Femtosecond laser assisted cataract surgery in The NHS - Version1
Research type
Research Study
Full title
The development of surgical pathways using Femto-second laser technology to increase the efficiency and safety of cataract surgery within a public health sector setting.
IRAS ID
198644
Contact name
David O'Brart
Contact email
Sponsor organisation
Guy's & St Thomas' NHS Foundation Trust
Clinicaltrials.gov Identifier
Duration of Study in the UK
0 years, 7 months, 30 days
Research summary
This study aims to examine the health economics of adopting femtosecond laser technology to assist cataract surgery (FLACS) within a state-funded healthcare system, the National Health Service (NHS).
Cataract surgery is one of the commonest and most successful surgical interventions undertaken in modern medicine. Within the NHS in the UK alone, an estimated 350,000 cataract surgeries are undertaken per annum at a cost of over £300 million.

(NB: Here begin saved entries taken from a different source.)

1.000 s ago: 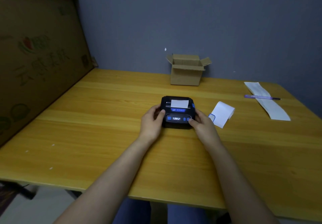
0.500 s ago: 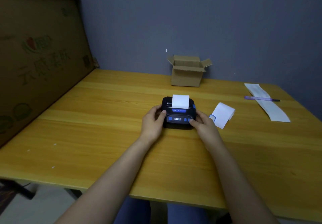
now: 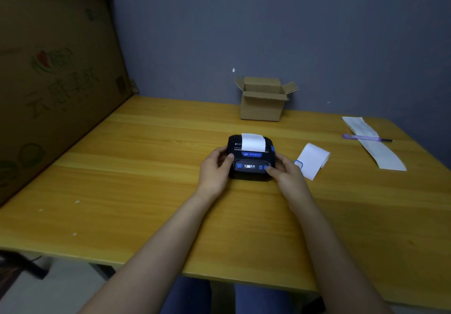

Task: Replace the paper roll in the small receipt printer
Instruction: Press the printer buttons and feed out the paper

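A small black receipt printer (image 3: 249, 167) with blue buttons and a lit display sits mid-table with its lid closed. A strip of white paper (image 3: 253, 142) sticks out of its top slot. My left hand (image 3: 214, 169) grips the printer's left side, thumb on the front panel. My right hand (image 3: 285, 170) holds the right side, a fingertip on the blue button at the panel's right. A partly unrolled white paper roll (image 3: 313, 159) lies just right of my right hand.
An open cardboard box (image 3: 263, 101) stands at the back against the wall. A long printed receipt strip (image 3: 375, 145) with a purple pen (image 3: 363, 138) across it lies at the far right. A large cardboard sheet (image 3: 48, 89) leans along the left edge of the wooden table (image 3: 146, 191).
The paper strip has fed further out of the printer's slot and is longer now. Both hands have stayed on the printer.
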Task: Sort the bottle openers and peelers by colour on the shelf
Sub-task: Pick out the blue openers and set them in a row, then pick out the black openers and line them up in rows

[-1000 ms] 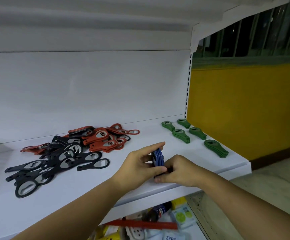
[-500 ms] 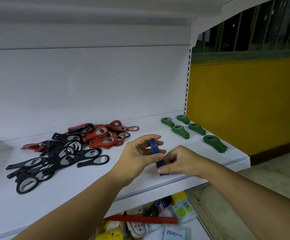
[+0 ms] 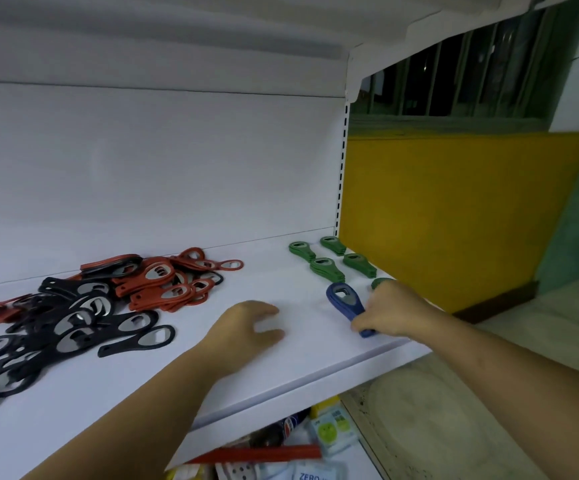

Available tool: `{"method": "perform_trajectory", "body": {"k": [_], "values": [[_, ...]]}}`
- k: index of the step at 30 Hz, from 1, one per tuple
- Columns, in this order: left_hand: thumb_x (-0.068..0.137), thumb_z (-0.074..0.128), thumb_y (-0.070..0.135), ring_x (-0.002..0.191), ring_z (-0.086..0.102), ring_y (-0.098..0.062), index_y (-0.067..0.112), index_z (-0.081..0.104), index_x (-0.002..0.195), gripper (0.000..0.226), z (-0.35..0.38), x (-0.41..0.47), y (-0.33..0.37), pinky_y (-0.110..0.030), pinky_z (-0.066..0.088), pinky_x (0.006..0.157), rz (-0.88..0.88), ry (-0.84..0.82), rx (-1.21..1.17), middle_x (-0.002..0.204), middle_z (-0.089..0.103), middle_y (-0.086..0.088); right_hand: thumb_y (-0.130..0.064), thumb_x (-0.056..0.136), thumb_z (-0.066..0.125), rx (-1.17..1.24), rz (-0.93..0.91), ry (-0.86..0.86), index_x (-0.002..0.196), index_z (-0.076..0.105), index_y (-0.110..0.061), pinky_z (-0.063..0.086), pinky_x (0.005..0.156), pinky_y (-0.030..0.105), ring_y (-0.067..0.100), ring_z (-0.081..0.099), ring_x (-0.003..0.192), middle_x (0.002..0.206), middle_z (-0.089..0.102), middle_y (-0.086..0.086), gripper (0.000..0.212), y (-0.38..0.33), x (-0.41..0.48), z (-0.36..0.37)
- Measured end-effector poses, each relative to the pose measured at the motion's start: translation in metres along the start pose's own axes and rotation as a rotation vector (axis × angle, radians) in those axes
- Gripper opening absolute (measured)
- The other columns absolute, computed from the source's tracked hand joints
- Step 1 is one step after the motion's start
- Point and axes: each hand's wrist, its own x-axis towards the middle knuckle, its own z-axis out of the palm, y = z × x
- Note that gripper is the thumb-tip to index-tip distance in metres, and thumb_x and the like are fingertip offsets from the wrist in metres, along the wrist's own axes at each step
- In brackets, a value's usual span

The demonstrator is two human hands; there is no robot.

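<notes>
Two bare hands reach over the white metal shelf (image 3: 281, 372). The right hand (image 3: 390, 311) has its fingers curled round the handle end of a small stack of blue plastic bottle openers (image 3: 341, 299), which lies flat on the shelf near its front edge, metal-lined heads pointing towards the back panel. The left hand (image 3: 246, 327) is just to the left of the blue stack, fingers loosely bent and gripping nothing. I cannot tell whether it touches the shelf.

Behind the blue stack, towards the back right corner, sit neat little stacks of green plastic bottle openers (image 3: 326, 268). One more green stack (image 3: 381, 283) shows only as a sliver beside the blue stack, mostly hidden by the right hand.

Well to the left of the blue stack is a loose heap of red plastic bottle openers (image 3: 163, 282). Further left again, touching and partly under the red ones, sprawls a tangle of black plastic bottle openers (image 3: 73, 327).

Below the blue stack, on a lower level, are a cola bottle (image 3: 289, 426) and a long red strip (image 3: 260, 453). Beyond it to the right is a yellow wall (image 3: 454, 209).
</notes>
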Motion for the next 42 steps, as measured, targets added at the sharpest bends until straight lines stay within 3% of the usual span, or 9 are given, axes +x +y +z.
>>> {"method": "perform_trajectory", "body": {"k": [7, 15, 20, 24, 28, 31, 34, 37, 42], "values": [[0.089, 0.063, 0.023, 0.101, 0.050, 0.001, 0.024, 0.066, 0.109, 0.020, 0.008, 0.006, -0.013, -0.013, 0.033, 0.088, 0.024, 0.050, -0.007, 0.110, 0.057, 0.015, -0.023, 0.062, 0.078, -0.294, 0.125, -0.073, 0.066, 0.052, -0.010, 0.029, 0.047, 0.021, 0.016, 0.044, 0.055, 0.063, 0.048, 0.002, 0.030, -0.008, 0.022, -0.019], [0.090, 0.059, 0.015, 0.094, 0.058, -0.009, 0.021, 0.068, 0.101, 0.015, 0.004, 0.003, -0.011, -0.015, 0.042, 0.077, -0.016, 0.078, -0.142, 0.101, 0.062, 0.009, -0.043, 0.064, 0.081, -0.339, 0.115, -0.099, 0.071, 0.055, -0.011, 0.031, 0.050, 0.025, 0.014, 0.046, 0.061, 0.069, 0.051, 0.002, 0.042, -0.008, 0.036, -0.022], [0.089, 0.057, 0.009, 0.069, 0.057, -0.004, 0.020, 0.068, 0.086, 0.016, 0.001, 0.001, -0.011, -0.008, 0.040, 0.060, -0.012, 0.121, -0.280, 0.077, 0.062, 0.012, -0.066, 0.077, 0.061, -0.470, 0.018, 0.222, 0.059, 0.044, -0.015, 0.024, 0.046, 0.026, 0.013, 0.040, 0.049, 0.055, 0.044, 0.000, 0.056, -0.026, 0.032, -0.025], [0.089, 0.057, 0.009, 0.060, 0.052, -0.005, 0.017, 0.069, 0.089, 0.015, -0.003, -0.002, -0.007, -0.013, 0.043, 0.056, -0.032, 0.136, -0.298, 0.071, 0.062, 0.009, -0.052, 0.086, 0.057, -0.362, -0.154, 0.199, 0.047, 0.040, -0.015, 0.025, 0.046, 0.027, 0.017, 0.041, 0.046, 0.046, 0.041, 0.000, 0.056, -0.063, 0.037, 0.007], [0.091, 0.053, 0.015, 0.088, 0.061, -0.019, 0.014, 0.068, 0.109, 0.023, -0.021, -0.022, -0.005, -0.025, 0.050, 0.079, 0.061, 0.108, -0.109, 0.103, 0.069, -0.005, -0.042, 0.084, 0.060, -0.259, -0.295, 0.045, 0.045, 0.039, -0.016, 0.026, 0.049, 0.028, 0.019, 0.038, 0.047, 0.045, 0.038, 0.000, 0.052, -0.104, 0.040, 0.059], [0.092, 0.054, 0.019, 0.101, 0.059, -0.013, 0.017, 0.066, 0.114, 0.025, -0.044, -0.054, -0.023, -0.022, 0.046, 0.086, 0.150, 0.118, 0.025, 0.114, 0.066, 0.000, -0.035, 0.083, 0.063, -0.107, -0.399, 0.007, 0.047, 0.046, -0.012, 0.030, 0.051, 0.029, 0.020, 0.039, 0.048, 0.048, 0.041, 0.003, 0.047, -0.133, 0.045, 0.089], [0.092, 0.054, 0.021, 0.081, 0.055, -0.003, 0.022, 0.067, 0.110, 0.022, -0.072, -0.088, -0.056, -0.013, 0.043, 0.074, 0.073, 0.134, 0.093, 0.105, 0.066, 0.005, -0.032, 0.085, 0.063, -0.006, -0.524, 0.014, 0.051, 0.041, -0.011, 0.030, 0.052, 0.029, 0.021, 0.035, 0.051, 0.053, 0.037, 0.008, 0.046, -0.167, 0.045, 0.114], [0.092, 0.054, 0.021, 0.066, 0.052, 0.001, 0.027, 0.068, 0.102, 0.018, -0.099, -0.114, -0.085, -0.010, 0.040, 0.064, -0.078, 0.179, 0.082, 0.089, 0.064, 0.012, -0.031, 0.086, 0.064, 0.095, -0.698, 0.020, 0.057, 0.057, -0.006, 0.039, 0.054, 0.028, 0.016, 0.044, 0.050, 0.051, 0.051, 0.002, 0.039, -0.201, 0.044, 0.129], [0.093, 0.054, 0.013, 0.042, 0.043, 0.001, 0.021, 0.068, 0.084, 0.018, -0.115, -0.127, -0.113, -0.012, 0.033, 0.045, -0.378, 0.429, -0.280, 0.063, 0.061, 0.005, -0.022, 0.086, 0.064, 0.311, -0.812, 0.229, 0.050, 0.053, -0.006, 0.034, 0.047, 0.028, 0.009, 0.032, 0.042, 0.040, 0.039, -0.001, 0.041, -0.228, 0.054, 0.142]]}}
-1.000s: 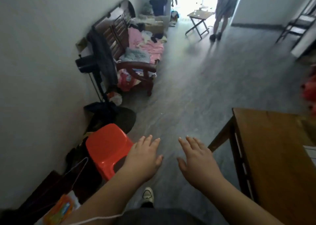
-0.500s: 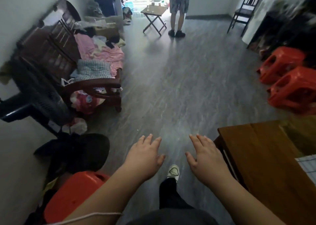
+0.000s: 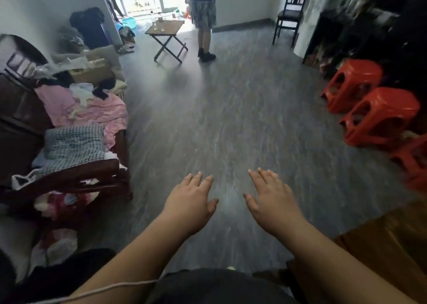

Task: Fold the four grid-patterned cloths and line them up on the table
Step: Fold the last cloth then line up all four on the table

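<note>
I am holding my left hand [image 3: 189, 202] and right hand [image 3: 275, 203] out flat over the floor, fingers straight and slightly spread, gripping nothing; folding is not yet starting, as I judge it. Only a brown corner of the table [image 3: 383, 246] is showing at lower right, with no cloth on the visible part; a grey checked cloth [image 3: 74, 146] is lying on the wooden bench [image 3: 69, 179] to the left, possibly one of the four; next I am needing to reach for a cloth. Farther off, red stools [image 3: 381, 116] are standing to the right; a person [image 3: 203, 15] is waiting beside a folding table [image 3: 166, 27]. Against half a second ago, my view is lifting; the gridded cloth at the table's edge is now out of frame.
</note>
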`<state>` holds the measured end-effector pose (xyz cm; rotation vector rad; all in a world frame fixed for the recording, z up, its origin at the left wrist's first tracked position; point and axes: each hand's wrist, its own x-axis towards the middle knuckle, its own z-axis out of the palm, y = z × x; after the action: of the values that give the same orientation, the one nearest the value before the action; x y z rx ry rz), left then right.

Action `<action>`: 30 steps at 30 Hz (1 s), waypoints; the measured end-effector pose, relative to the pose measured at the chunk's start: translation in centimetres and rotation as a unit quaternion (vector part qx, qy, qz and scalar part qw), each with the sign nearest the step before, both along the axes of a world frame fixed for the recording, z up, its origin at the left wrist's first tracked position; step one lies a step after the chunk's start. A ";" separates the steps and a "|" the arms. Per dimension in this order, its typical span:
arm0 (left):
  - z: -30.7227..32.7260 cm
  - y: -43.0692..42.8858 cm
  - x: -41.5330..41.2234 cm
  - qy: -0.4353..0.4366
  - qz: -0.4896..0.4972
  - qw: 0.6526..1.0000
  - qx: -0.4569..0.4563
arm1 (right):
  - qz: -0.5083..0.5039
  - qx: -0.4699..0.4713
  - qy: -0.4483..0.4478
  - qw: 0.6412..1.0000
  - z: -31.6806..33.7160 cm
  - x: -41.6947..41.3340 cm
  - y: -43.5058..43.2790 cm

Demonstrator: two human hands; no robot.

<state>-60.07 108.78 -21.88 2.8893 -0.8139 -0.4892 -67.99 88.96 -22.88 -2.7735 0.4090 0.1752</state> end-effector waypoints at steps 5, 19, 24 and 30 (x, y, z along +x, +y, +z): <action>-0.5 -6.4 8.6 0.022 -0.046 0.999 -0.011 | -0.052 -0.003 0.012 0.999 0.4 5.3 -5.2; -0.4 -31.6 32.2 0.016 -0.356 0.934 -0.026 | -0.377 0.011 0.011 0.926 -0.5 19.5 -19.5; 0.0 -41.1 32.0 0.018 -0.503 0.864 -0.022 | -0.507 0.009 0.032 0.861 0.4 17.3 -22.6; 0.3 -51.2 25.1 0.028 -0.644 0.764 -0.019 | -0.653 0.009 0.024 0.757 1.2 10.2 -25.4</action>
<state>-34.95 57.63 -21.62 1.7648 -2.6339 -0.5676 -57.81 63.55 -21.66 -1.8180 2.1238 -0.1037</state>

Femto-second laser technology has been recently introduced into cataract surgery in an attempt to automate and improve the efficacy of some of the surgical steps within this procedure. This has the potential to reduce actual surgeon operating time, while maintaining and possibly improving patient safety and outcomes. Reduced surgeon operating time can clearly lead to improved efficiency and increased patient throughput. Increasing patient throughput should have the potential to offset initial expenditure and additional costs associated with femtosecond laser technology. To date, no research has been conducted investigating the cost of femtosecond laser assisted cataract surgery within a national health service model.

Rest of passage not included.